Sunshine offers insurance that reimburses diabetes patients who develop critical conditions such as loss of a foot or eyesight or the development of kidney disease. "Telemedicine is used in the product design," says Zhang. "The patient can talk to a doctor or get advice from an AI implementation over their mobile phone."

He adds: "We hope this product will delay the critical illness and lower the costs. However, this is a new product and we don't yet have a timeline to prove it is effective."

Zhang emphasizes that he is stating his personal opinion, which is not necessarily the position of Sunshine Insurance.

A potential problem for insurance companies is that genetic tests may create a situation where only patients facing higher risks of serious diseases would sign up for coverage. According to Zhang, this "adverse selection" problem could undermine the finances of all insurance providers.

In October last year, President Xi Jinping announced the Healthy China 2030 blueprint to reform the country's healthcare system.

The plan emphasizes that the current system, which is based on large hospitals in big cities, cannot deal effectively with the needs of the population. Increasing the capability of local clinics and family doctors is key, especially for patients with chronic diseases or conditions such as diabetes, high blood pressure or cardiovascular disease. It also calls for more emphasis on helping people stay healthy, not just treating disease after the fact.

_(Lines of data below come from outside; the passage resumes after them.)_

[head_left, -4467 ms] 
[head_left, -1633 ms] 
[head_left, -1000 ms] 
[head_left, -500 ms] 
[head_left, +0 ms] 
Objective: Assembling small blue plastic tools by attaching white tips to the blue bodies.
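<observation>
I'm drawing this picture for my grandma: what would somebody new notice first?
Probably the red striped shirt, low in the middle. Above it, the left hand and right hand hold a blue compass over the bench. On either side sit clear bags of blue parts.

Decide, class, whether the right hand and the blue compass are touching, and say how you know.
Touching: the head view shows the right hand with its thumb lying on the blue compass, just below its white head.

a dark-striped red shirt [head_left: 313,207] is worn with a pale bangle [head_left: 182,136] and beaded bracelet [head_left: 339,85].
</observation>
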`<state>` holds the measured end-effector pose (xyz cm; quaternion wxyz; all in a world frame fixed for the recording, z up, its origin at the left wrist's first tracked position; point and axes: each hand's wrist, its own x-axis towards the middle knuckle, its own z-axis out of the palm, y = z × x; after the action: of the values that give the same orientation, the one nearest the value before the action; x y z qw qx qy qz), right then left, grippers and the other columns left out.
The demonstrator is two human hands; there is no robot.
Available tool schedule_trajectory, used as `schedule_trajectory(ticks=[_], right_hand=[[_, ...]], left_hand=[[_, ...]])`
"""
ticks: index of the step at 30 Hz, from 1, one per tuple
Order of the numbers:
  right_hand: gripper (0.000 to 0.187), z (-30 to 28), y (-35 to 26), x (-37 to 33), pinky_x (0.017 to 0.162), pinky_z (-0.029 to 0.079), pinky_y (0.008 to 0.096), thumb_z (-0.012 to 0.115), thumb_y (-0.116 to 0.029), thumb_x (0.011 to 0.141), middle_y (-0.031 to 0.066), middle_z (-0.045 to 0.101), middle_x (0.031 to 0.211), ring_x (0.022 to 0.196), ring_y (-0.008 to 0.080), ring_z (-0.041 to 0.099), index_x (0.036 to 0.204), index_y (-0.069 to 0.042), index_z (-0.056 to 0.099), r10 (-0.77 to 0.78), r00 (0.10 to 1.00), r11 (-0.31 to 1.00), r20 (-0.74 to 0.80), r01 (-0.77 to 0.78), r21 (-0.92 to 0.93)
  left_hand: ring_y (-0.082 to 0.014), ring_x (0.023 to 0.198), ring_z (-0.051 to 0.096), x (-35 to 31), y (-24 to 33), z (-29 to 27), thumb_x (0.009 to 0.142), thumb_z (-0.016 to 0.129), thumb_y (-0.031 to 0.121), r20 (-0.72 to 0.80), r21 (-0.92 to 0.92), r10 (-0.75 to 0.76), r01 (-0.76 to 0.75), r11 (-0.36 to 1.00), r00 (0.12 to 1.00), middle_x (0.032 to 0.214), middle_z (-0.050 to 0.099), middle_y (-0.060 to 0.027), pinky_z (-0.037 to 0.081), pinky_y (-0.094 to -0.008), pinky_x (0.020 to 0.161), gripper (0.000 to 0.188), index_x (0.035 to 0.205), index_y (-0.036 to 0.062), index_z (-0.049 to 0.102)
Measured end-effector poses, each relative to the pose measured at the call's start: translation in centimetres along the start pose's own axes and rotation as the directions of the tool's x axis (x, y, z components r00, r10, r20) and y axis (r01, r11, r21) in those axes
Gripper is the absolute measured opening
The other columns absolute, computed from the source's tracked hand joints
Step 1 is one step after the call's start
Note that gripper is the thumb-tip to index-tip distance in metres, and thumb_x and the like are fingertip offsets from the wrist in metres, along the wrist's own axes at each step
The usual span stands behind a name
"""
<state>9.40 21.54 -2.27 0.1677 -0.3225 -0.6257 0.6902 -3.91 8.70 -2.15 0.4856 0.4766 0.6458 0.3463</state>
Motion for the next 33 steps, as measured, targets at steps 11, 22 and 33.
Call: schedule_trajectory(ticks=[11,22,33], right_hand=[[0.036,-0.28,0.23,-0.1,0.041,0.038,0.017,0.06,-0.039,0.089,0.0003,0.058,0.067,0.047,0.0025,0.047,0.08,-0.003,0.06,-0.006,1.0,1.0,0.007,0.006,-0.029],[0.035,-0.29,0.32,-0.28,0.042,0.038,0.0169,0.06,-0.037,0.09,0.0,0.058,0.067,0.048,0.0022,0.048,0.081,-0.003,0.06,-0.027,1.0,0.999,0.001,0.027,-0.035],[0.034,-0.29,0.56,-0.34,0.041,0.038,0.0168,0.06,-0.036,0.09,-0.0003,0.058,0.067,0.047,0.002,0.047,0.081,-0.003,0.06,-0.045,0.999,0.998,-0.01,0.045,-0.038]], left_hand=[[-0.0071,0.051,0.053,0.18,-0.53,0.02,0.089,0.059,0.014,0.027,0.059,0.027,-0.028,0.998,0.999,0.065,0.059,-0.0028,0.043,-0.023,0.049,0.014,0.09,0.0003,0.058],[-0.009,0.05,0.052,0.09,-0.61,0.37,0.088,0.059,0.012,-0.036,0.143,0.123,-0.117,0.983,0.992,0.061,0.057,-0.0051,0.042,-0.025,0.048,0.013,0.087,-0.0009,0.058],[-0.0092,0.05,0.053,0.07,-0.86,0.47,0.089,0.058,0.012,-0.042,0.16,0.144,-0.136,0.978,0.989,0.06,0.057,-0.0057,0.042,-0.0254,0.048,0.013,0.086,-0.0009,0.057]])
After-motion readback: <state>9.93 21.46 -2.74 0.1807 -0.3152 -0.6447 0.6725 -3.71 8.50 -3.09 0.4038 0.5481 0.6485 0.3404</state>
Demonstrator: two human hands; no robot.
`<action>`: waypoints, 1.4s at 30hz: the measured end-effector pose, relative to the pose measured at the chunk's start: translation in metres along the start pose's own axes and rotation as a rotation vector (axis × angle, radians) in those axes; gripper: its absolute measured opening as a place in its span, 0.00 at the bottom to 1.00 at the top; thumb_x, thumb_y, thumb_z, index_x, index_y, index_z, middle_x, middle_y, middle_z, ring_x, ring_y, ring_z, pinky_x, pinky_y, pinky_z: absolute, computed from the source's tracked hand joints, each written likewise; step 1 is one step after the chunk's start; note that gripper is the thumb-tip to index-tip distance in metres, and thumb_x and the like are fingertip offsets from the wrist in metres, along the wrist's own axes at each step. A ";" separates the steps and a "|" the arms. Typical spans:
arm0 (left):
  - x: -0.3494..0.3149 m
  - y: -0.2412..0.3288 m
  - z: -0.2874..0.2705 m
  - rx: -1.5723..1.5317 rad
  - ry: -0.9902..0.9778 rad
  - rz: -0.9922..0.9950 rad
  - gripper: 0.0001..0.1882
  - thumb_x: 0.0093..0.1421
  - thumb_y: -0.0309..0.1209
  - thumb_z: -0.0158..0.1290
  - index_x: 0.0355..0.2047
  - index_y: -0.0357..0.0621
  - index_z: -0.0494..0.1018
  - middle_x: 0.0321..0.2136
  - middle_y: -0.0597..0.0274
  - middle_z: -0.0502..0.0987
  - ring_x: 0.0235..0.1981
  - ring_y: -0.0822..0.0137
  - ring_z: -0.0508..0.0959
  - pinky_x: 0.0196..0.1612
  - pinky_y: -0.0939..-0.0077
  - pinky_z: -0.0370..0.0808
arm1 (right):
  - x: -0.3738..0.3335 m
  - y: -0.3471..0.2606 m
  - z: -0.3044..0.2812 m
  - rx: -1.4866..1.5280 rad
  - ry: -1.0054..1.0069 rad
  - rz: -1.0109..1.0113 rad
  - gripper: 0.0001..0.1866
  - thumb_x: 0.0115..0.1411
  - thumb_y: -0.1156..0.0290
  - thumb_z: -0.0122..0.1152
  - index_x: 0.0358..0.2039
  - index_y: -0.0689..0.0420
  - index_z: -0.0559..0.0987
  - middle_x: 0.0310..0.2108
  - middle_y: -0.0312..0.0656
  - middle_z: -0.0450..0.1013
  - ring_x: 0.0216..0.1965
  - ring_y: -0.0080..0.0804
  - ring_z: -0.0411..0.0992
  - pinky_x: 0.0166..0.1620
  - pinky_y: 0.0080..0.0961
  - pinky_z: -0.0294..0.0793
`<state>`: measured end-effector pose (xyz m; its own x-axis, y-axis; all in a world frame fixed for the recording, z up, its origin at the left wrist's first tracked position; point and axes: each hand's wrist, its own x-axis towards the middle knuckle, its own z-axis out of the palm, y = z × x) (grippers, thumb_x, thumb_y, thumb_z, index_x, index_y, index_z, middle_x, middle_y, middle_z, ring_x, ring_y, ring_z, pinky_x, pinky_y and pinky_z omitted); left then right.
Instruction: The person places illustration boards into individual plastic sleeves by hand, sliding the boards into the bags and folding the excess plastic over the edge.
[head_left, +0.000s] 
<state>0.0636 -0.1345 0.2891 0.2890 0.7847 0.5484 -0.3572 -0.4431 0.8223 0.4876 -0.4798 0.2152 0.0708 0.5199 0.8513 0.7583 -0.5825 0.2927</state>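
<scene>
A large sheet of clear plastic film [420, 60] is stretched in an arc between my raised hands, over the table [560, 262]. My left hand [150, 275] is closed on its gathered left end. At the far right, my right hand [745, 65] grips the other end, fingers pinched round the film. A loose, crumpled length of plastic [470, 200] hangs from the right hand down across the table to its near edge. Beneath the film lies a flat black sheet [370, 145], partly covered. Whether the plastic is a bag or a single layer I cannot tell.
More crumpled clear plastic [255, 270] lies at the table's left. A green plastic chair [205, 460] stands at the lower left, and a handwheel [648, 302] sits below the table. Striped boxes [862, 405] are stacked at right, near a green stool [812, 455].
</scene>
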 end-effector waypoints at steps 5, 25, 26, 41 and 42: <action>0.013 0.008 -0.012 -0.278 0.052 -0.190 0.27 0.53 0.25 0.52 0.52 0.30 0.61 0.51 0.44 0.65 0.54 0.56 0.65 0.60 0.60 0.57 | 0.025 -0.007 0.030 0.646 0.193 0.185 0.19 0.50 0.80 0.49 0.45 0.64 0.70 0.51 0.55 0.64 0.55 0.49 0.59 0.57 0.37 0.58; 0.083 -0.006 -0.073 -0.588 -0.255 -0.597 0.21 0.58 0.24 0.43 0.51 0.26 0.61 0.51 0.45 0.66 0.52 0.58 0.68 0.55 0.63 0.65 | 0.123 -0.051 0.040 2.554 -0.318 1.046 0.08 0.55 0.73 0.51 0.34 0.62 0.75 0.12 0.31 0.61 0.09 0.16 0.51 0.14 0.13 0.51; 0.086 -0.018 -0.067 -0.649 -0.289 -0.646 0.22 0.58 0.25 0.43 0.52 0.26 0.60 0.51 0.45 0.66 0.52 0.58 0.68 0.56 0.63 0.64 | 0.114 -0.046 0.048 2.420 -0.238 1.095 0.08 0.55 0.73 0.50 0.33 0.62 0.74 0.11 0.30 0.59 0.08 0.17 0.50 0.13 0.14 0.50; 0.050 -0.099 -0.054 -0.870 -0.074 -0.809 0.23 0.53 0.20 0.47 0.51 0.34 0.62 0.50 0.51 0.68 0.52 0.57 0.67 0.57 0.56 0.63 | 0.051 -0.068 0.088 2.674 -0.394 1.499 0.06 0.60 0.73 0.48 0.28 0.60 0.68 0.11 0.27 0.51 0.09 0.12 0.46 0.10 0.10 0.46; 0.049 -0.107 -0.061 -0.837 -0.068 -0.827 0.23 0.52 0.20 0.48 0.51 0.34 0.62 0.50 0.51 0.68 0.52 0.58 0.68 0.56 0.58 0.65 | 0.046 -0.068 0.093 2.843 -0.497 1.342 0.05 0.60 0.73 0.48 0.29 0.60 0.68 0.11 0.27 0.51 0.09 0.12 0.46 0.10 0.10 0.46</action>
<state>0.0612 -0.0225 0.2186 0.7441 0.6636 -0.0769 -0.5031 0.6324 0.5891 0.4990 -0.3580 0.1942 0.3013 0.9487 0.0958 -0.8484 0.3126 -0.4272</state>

The blueprint emphasizes four core principles: health as a development priority, innovation, scientific development, and fairness and justice. So technology is an enabler, but organizational change is needed to take full advantage of the opportunities, experts say.

Zhang of Sunshine Insurance says: "For the next 10 years, reform of the Chinese medical platform will have the biggest impact. What could be revolutionary is not smart health, but reform of the healthcare system."